Your task: The lines below, from the one containing "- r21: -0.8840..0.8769" through the one containing "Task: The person", should be set down exactly, with no pictures and nothing else.

Exercise material:
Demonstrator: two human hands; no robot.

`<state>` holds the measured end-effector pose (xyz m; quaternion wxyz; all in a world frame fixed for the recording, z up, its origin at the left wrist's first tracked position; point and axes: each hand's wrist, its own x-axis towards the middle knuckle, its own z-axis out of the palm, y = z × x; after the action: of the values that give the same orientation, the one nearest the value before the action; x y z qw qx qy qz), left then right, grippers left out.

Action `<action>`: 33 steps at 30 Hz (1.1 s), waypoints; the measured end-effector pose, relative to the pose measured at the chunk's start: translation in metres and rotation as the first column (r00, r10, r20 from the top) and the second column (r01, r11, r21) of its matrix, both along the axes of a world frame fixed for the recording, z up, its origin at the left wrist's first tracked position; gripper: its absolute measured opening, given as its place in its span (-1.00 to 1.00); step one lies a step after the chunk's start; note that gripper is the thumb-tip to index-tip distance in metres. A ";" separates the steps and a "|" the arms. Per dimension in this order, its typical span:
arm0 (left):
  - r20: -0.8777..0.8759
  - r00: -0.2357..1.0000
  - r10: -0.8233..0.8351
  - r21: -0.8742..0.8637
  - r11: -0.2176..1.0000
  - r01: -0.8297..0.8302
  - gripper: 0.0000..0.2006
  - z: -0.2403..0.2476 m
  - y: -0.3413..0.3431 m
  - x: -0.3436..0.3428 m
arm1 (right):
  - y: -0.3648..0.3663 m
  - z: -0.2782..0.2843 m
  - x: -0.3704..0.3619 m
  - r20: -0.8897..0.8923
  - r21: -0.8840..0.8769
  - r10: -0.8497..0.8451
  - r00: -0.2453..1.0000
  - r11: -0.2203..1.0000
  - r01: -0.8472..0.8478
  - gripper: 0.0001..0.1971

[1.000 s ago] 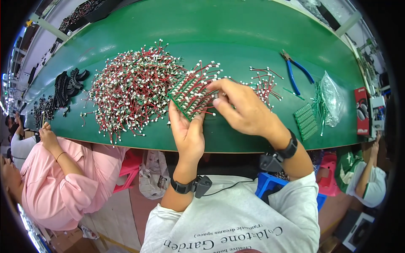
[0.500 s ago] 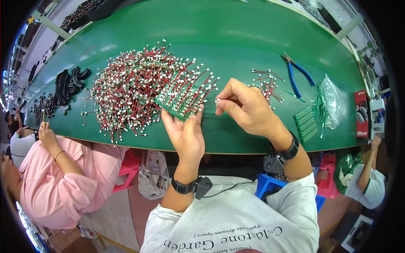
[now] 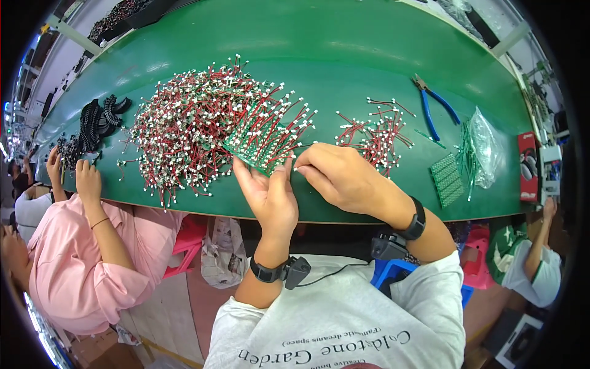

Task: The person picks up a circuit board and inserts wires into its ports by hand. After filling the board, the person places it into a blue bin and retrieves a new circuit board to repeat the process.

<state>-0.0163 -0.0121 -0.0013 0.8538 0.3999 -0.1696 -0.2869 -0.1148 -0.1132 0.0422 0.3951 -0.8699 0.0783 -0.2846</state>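
My left hand point(image 3: 268, 195) holds a green circuit board point(image 3: 258, 149) by its near edge; rows of red wires with white connectors stick up from it. My right hand point(image 3: 340, 177) sits just right of the board, fingertips pinched by its near right corner on a small white connector. Left of the board lies a big heap of red wired pieces point(image 3: 184, 132). A smaller bunch of loose red wires point(image 3: 372, 133) lies beyond my right hand.
Blue-handled pliers point(image 3: 435, 109), a clear bag of green parts point(image 3: 479, 147) and a bare green board point(image 3: 447, 179) lie right on the green table point(image 3: 344, 55). Black parts point(image 3: 98, 117) lie far left. A person in pink point(image 3: 80, 246) works at left; another sits at right point(image 3: 528, 264).
The wired board has tilted and shifted left toward the big heap in my left hand. My right hand has dropped from above the board to its near right corner.
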 end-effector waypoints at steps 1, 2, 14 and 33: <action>0.004 1.000 0.007 0.002 1.000 -0.007 -0.25 0.000 0.000 -0.001 | 0.000 -0.004 0.000 -0.021 -0.057 -0.011 1.000 0.998 0.010 -0.91; 0.008 1.000 0.015 0.004 1.000 -0.015 -0.25 0.001 0.000 -0.001 | 0.001 -0.006 0.001 -0.041 -0.115 -0.023 0.999 0.993 0.018 -0.90; 0.169 0.985 0.023 0.011 1.000 -0.026 -0.26 -0.002 -0.002 -0.007 | -0.006 -0.023 0.008 -0.128 -0.125 -0.089 0.988 0.990 0.073 -0.86; 0.520 0.847 -0.111 0.161 0.986 0.030 -0.37 -0.002 0.000 -0.012 | -0.007 -0.016 0.003 -0.224 -0.222 -0.110 0.968 0.973 0.059 -0.91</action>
<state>-0.0279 -0.0121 -0.0030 0.7318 0.5183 -0.3901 -0.2091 -0.1115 -0.1206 0.0265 0.2745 -0.9307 0.1308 -0.2032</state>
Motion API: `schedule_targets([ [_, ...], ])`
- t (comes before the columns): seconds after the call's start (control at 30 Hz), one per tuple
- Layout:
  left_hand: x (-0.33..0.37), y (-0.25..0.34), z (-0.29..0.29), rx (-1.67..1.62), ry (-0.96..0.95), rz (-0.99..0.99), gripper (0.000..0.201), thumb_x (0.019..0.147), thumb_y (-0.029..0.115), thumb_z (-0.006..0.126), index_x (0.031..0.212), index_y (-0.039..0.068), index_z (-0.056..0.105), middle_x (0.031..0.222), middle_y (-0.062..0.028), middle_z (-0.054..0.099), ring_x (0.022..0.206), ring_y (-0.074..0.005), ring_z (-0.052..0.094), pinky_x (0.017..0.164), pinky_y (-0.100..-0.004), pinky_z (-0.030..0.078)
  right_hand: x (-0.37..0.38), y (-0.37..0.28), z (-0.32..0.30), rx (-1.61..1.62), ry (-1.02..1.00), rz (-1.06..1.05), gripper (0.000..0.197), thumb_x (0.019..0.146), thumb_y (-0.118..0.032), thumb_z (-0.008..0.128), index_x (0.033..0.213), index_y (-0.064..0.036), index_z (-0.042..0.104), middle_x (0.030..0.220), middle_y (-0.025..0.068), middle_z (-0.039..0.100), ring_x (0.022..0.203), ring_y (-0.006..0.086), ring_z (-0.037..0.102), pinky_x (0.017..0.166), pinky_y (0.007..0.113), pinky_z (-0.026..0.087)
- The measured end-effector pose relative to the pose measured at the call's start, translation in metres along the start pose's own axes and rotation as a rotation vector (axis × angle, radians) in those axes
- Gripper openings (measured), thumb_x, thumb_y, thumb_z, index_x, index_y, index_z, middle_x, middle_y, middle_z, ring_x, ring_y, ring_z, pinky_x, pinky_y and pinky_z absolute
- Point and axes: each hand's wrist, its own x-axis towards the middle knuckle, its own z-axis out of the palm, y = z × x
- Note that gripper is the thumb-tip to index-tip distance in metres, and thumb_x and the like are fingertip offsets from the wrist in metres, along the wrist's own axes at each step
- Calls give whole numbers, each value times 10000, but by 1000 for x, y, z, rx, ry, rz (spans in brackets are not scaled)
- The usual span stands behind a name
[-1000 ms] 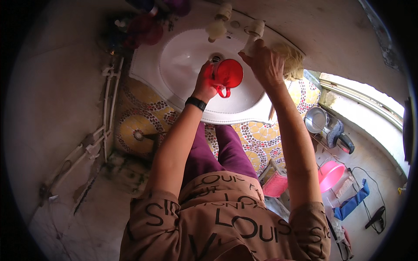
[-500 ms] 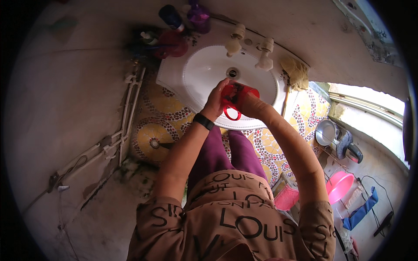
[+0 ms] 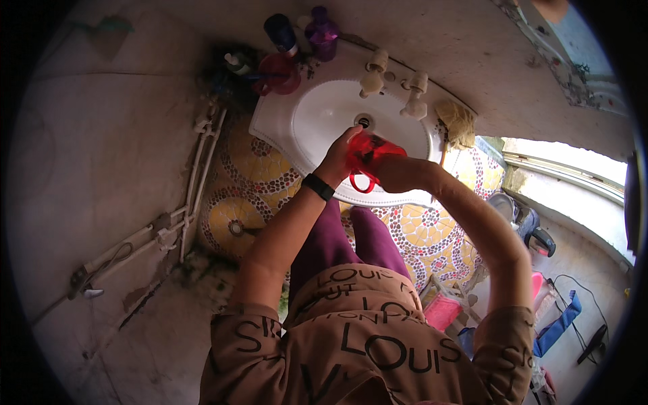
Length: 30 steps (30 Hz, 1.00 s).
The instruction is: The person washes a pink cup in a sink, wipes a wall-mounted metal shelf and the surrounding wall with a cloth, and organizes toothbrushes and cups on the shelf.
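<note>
Over the front part of the white washbasin [image 3: 314,121], a red translucent mug [image 3: 361,145] lies on its side. My left hand [image 3: 336,160], with a black band on its wrist, is wrapped round the mug's left end. The mug's loop handle points down towards me. At the mug's right end is my right hand [image 3: 399,174], its fingers reaching into the opening and hidden there. Something dark shows through the red wall; I cannot make out what it is.
Two pale taps, the left tap [image 3: 374,74] and the right tap [image 3: 415,98], rise behind the basin. A yellowish cloth [image 3: 455,121] lies on its right corner. Another red mug [image 3: 280,73], a dark blue container [image 3: 280,34] and a purple bottle [image 3: 322,34] crowd the back left.
My right elbow has swung outward and the right wrist has turned at the mug's mouth. The left hand keeps its hold on the mug. The whole view has shifted slightly.
</note>
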Motion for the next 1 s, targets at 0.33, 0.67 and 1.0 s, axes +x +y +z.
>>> schedule_targets([
  [0.33,-10,12,-4,209,-120,-130,526,957,448,394,1284,45,479,1212,-116,564,1102,-247,561,852,-457,511,3,5,10,321,314,-174,339,843,-142,559,1162,-32,524,933,166,627,836,232,625,715,355,483],
  [0.67,-20,20,-6,9,-230,-112,531,952,449,389,1313,64,439,1170,-111,576,1021,-221,583,839,-412,508,-4,6,36,35,998,-77,234,781,-126,654,945,9,557,795,175,607,821,372,612,744,426,490],
  [1.0,-20,-11,15,128,149,453,368,984,301,377,1219,44,495,1161,-136,558,1076,-279,559,933,-381,458,4,-1,29,689,1187,75,273,915,-200,519,766,17,589,621,174,586,590,344,591,570,401,470],
])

Response to this task:
  - r21: -0.8840..0.8769
  - r10: -0.8497..0.8451
  - r00: -0.2453..1.0000
  - r11: -0.2203..1.0000
  - r01: -0.8472..0.8478
  - gripper: 0.0001..0.1971

[1.000 s ago] 
[0.500 s ago] 
[now] 

Task: The person picks up a circuit board and inserts wires into its ports by hand. After filling the board, the person places it into a blue bin and retrieves a new circuit board to repeat the process.

The answer has been given, and the exercise is done.